The copy you return should hold only the lines from the top of the data below through the line with "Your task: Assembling", each duplicated exactly and with no pictures.

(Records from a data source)
/---
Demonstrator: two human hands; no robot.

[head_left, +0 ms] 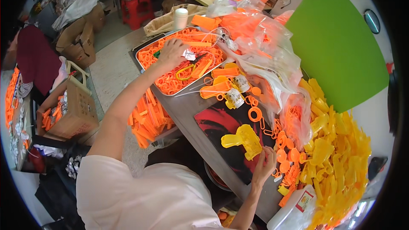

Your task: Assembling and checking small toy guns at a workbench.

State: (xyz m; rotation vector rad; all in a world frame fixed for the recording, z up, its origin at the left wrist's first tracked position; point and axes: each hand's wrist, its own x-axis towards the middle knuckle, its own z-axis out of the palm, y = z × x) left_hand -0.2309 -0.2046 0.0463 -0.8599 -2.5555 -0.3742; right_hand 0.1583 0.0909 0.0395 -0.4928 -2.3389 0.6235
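Note:
My left hand [171,53] reaches over a metal tray [141,64] heaped with small orange plastic parts [170,81]. Its fingers are stretched out and a little apart, their tips down among the parts. Next to it lie a small silvery-white piece [188,55] and a tool with dark jaws and a yellow handle [184,75]. My right hand [265,165] is at the lower right corner of a yellow moulded plastic shell [246,141] with a grip-like arm. The fingers are bent closed at its edge; their exact hold is partly hidden. The shell is over a black and red mat [217,123].
Yellow shells [336,149] pile up along the right, below a green panel [341,38]. Clear bags [260,38] of orange parts crowd the back. A white bottle [180,18] stands behind the tray. Orange discs and rings [282,155] border the mat. Cardboard boxes [79,110] stand left.

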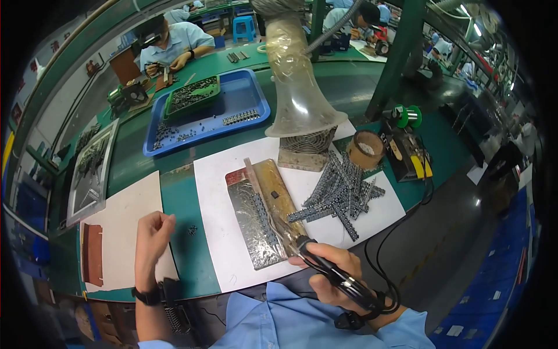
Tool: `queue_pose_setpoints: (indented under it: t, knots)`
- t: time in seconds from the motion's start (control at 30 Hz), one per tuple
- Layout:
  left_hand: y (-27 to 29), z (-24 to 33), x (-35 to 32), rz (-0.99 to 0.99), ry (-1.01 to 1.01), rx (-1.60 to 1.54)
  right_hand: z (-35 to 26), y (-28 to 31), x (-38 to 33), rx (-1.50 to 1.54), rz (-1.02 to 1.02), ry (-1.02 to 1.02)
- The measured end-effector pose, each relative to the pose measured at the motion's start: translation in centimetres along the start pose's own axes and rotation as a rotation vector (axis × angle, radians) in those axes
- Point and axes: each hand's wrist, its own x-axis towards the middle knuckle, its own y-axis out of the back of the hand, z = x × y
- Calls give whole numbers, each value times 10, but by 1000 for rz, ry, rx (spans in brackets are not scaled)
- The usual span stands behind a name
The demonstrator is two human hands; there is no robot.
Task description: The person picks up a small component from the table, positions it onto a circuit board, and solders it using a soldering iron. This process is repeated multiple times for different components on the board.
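Observation:
My right hand (337,273) is wrapped round the black handle of a corded soldering iron (343,285). Its metal end reaches onto a flat work fixture (258,232), which has a silvery plate on one side and a worn brownish block on the other. Along the fixture lies a row of small dark parts (263,218), and a single small black piece (275,195) rests on the brownish block. Away to the left, my left hand (152,238) is raised near the mat with its fingers curled in; what they hold, if anything, is hidden.
Dark metal strips (343,189) are heaped right of the fixture on white paper (212,203). Beyond stand a fan (308,139) under a clear extraction hood (302,110), a round brown container (365,149), a green wire spool (407,116) and a blue tray (203,128). Someone works opposite.

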Motion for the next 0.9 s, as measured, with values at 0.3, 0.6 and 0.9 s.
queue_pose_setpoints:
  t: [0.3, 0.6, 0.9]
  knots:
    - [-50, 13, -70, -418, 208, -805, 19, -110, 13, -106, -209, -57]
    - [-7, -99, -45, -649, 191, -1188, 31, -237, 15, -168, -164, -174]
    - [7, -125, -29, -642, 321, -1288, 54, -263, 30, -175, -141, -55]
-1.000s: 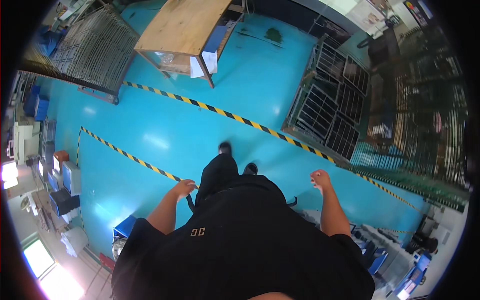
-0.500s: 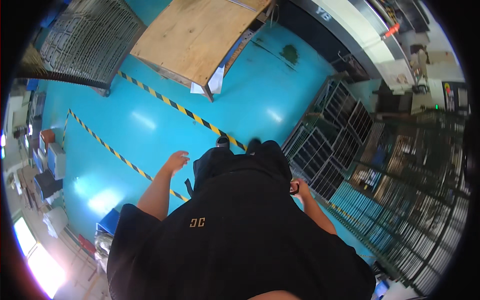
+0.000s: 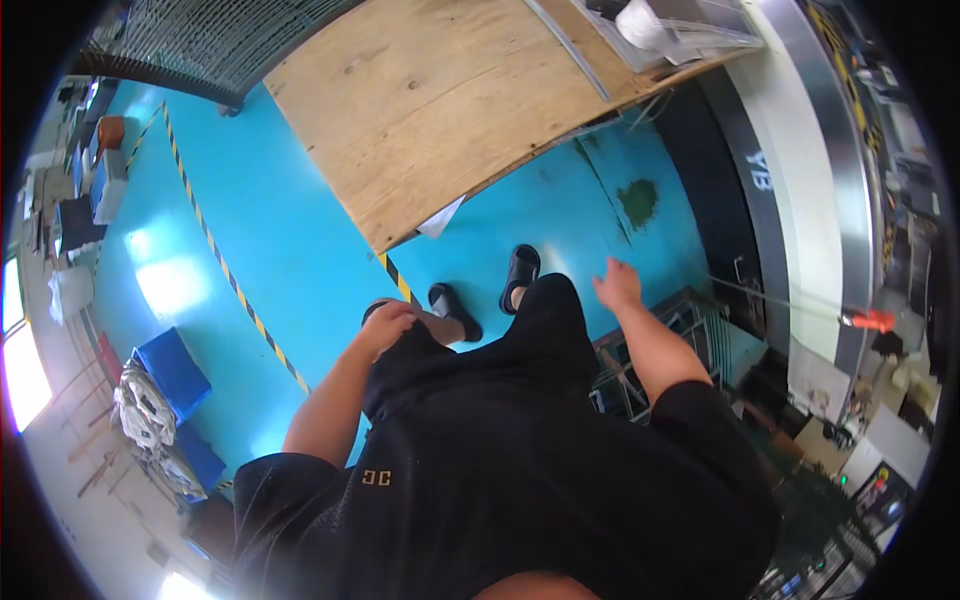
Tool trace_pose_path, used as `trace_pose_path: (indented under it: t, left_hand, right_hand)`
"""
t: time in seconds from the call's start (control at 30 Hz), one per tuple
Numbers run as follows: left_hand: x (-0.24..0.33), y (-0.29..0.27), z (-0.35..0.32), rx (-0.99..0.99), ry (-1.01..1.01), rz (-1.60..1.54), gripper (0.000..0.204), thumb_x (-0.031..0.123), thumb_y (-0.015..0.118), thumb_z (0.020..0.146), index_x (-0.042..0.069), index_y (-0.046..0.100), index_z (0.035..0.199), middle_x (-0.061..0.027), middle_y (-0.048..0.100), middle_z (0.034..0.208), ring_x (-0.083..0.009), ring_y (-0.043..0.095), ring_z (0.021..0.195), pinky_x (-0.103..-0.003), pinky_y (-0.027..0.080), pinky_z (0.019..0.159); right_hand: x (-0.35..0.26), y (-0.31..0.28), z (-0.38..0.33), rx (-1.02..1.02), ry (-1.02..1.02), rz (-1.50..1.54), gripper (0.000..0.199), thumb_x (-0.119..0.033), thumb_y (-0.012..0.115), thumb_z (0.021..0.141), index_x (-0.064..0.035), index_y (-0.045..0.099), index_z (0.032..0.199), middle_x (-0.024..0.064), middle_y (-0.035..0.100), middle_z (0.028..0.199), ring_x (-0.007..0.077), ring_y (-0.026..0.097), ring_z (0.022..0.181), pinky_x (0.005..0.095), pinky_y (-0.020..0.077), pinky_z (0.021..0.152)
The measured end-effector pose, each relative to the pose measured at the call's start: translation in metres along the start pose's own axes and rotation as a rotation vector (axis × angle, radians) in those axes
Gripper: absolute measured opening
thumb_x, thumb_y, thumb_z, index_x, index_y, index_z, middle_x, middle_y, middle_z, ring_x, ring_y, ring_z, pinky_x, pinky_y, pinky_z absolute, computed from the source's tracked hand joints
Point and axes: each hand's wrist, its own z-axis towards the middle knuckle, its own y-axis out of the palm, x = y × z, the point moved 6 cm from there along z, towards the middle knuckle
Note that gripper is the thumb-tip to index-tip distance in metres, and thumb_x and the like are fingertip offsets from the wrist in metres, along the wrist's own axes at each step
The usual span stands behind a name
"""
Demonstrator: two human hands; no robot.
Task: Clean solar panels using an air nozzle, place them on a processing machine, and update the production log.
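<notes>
The left hand (image 3: 388, 322) hangs loosely curled against the thigh of the black shorts (image 3: 480, 350), holding nothing. The right hand (image 3: 617, 285) is out at the person's side with fingers spread, also holding nothing, over the blue floor (image 3: 280, 250); the 2 hands are well apart. Just below and beside the right hand, at 4 o'clock from it, stands a wire cage crate (image 3: 650, 350), partly hidden by the forearm.

At 11 o'clock from the right hand, 2 black sandals (image 3: 521, 272) rest on the floor, one ahead of the other. Just beyond them, at 12 o'clock, the plywood worktop (image 3: 430, 110) fills the upper middle, a white sheet of paper (image 3: 440, 218) poking out under its near edge. On its far right corner sits a clear plastic tray (image 3: 680, 30) with a white lump inside.

A yellow-and-black hazard stripe (image 3: 225, 270) runs across the floor at 9 o'clock from the left hand. Blue bins (image 3: 175, 370) lie at 8 o'clock.
</notes>
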Motion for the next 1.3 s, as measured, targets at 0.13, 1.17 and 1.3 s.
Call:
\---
_SOLVED EXERCISE:_
Demonstrator: two human hands; no robot.

[head_left, +0 ms] 

Your task: Assembling and checking small toy guns at a workbench.

Here the exercise is finished.